• PROBLEM DETAILS: Count the lines in the entries that contain the string "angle". State nothing but the number.

• DATA SECTION:
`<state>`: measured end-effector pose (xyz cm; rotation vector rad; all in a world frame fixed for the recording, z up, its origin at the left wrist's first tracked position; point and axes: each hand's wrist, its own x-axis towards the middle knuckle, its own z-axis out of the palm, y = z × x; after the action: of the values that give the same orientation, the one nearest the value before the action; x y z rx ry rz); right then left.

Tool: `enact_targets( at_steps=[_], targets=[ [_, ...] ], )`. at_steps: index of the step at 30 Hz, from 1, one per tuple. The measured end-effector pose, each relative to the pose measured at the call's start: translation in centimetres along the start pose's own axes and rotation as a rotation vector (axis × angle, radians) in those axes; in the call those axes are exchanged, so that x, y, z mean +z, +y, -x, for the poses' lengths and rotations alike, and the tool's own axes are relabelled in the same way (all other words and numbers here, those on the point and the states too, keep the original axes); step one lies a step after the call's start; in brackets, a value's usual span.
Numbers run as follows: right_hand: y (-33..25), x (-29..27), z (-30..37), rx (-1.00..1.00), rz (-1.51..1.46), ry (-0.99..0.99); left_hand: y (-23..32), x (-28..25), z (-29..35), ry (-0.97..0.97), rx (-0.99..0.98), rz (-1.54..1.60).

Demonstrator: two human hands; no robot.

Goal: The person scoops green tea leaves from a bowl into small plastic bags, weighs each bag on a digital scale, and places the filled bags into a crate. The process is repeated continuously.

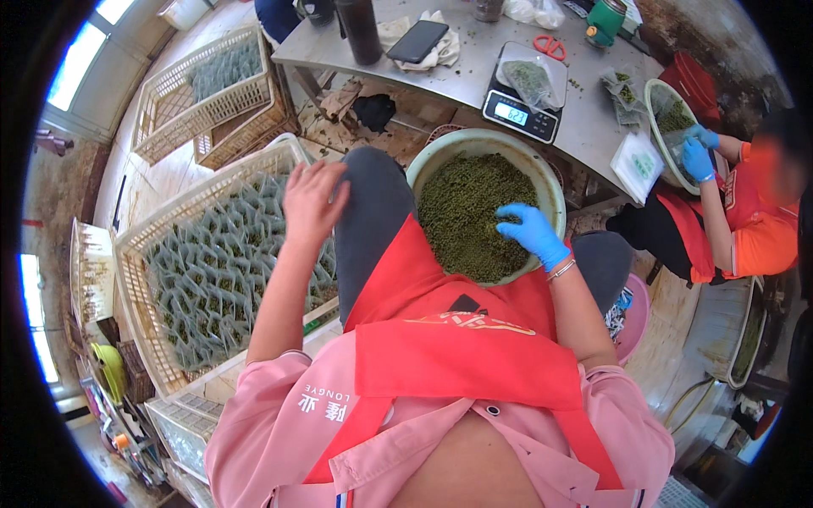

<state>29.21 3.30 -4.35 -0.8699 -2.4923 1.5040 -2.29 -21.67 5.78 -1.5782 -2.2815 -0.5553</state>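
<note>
My right hand (538, 240), in a blue glove, hovers at the right side of a pale green basin (412, 173) between my knees. Its thumb and fingers are curved but apart, and I see nothing between them. Small green berries that look like peppercorns (474, 203) heap up in the basin. Bare and empty, my left hand (313, 199) has its fingers spread beside my left knee, at the edge of a cream plastic crate (135, 279). Upright clear bags (229, 262) with green contents fill that crate in rows. A digital scale (521, 118) bears a filled clear bag (532, 83).
A metal table (466, 42) stands ahead, with a phone (418, 41), a dark tumbler (359, 32), red scissors (550, 46) and a green flask (605, 21). At right, a co-worker's blue-gloved hands (699, 152) are at another basin (656, 97). More crates (169, 127) stand far left.
</note>
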Motion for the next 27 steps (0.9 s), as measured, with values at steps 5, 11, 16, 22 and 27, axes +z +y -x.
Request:
enact_targets(
  at_steps=[5, 11, 16, 22, 27],
  targets=[
    [-6.4, -6.5, -5.8, -0.328, 0.436, 0.711, 5.2, 3.7, -5.5, 0.054, 0.137, 0.208],
    [-7.7, -8.7, -13.1, -0.05, 0.624, 0.614, 8.8, 6.8, -7.0, -0.027, 0.201, 0.382],
    [-6.3, -7.8, -12.6, -0.232, 0.445, 0.745, 9.1, 9.8, -5.6, -0.135, 0.144, 0.494],
    [-6.2, -6.8, -10.2, -0.226, 0.133, 0.909, 10.0, 11.1, -5.9, -0.189, 0.106, 0.575],
    [-6.2, -6.4, -9.1, -0.085, -0.062, 0.583, 11.5, 10.1, -6.3, -0.221, -0.018, 0.677]
  ],
)
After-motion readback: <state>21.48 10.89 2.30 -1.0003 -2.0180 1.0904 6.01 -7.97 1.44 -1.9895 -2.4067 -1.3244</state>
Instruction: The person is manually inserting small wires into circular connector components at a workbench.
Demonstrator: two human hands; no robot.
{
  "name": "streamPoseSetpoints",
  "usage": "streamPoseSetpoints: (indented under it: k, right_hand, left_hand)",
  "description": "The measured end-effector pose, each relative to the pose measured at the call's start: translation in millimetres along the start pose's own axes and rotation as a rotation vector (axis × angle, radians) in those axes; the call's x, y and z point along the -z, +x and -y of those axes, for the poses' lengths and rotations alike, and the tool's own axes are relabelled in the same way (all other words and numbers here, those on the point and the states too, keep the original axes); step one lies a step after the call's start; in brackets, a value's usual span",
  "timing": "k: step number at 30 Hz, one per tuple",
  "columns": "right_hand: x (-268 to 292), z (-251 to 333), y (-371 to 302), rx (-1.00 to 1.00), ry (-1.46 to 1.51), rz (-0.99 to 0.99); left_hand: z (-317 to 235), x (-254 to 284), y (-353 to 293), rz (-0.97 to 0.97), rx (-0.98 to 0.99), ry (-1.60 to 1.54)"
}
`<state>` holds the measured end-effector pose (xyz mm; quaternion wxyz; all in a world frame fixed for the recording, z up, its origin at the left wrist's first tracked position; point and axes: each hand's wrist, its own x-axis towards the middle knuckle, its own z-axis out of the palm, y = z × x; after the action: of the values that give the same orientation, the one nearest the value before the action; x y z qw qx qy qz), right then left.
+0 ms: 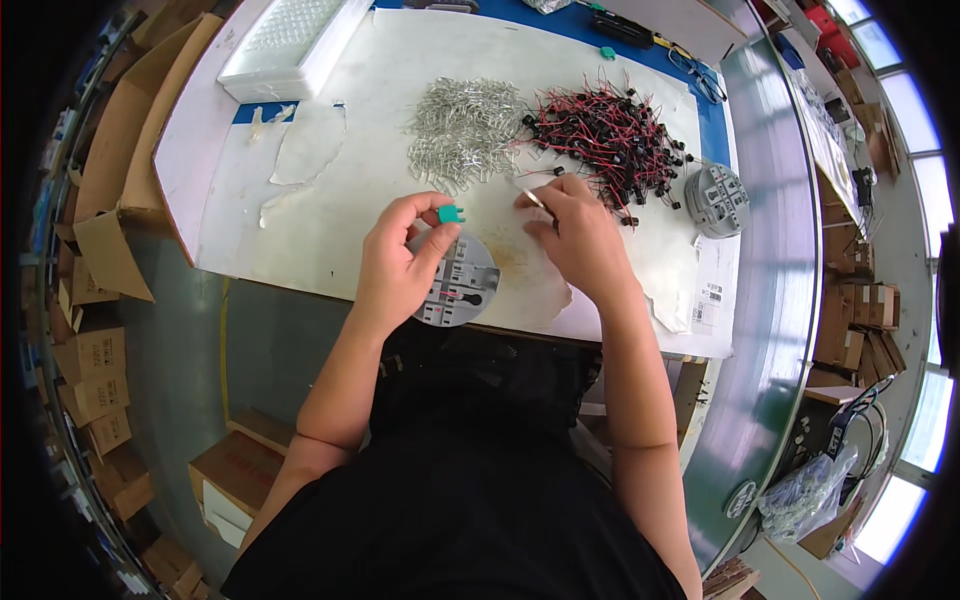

• THE COMPLETED TASK: 2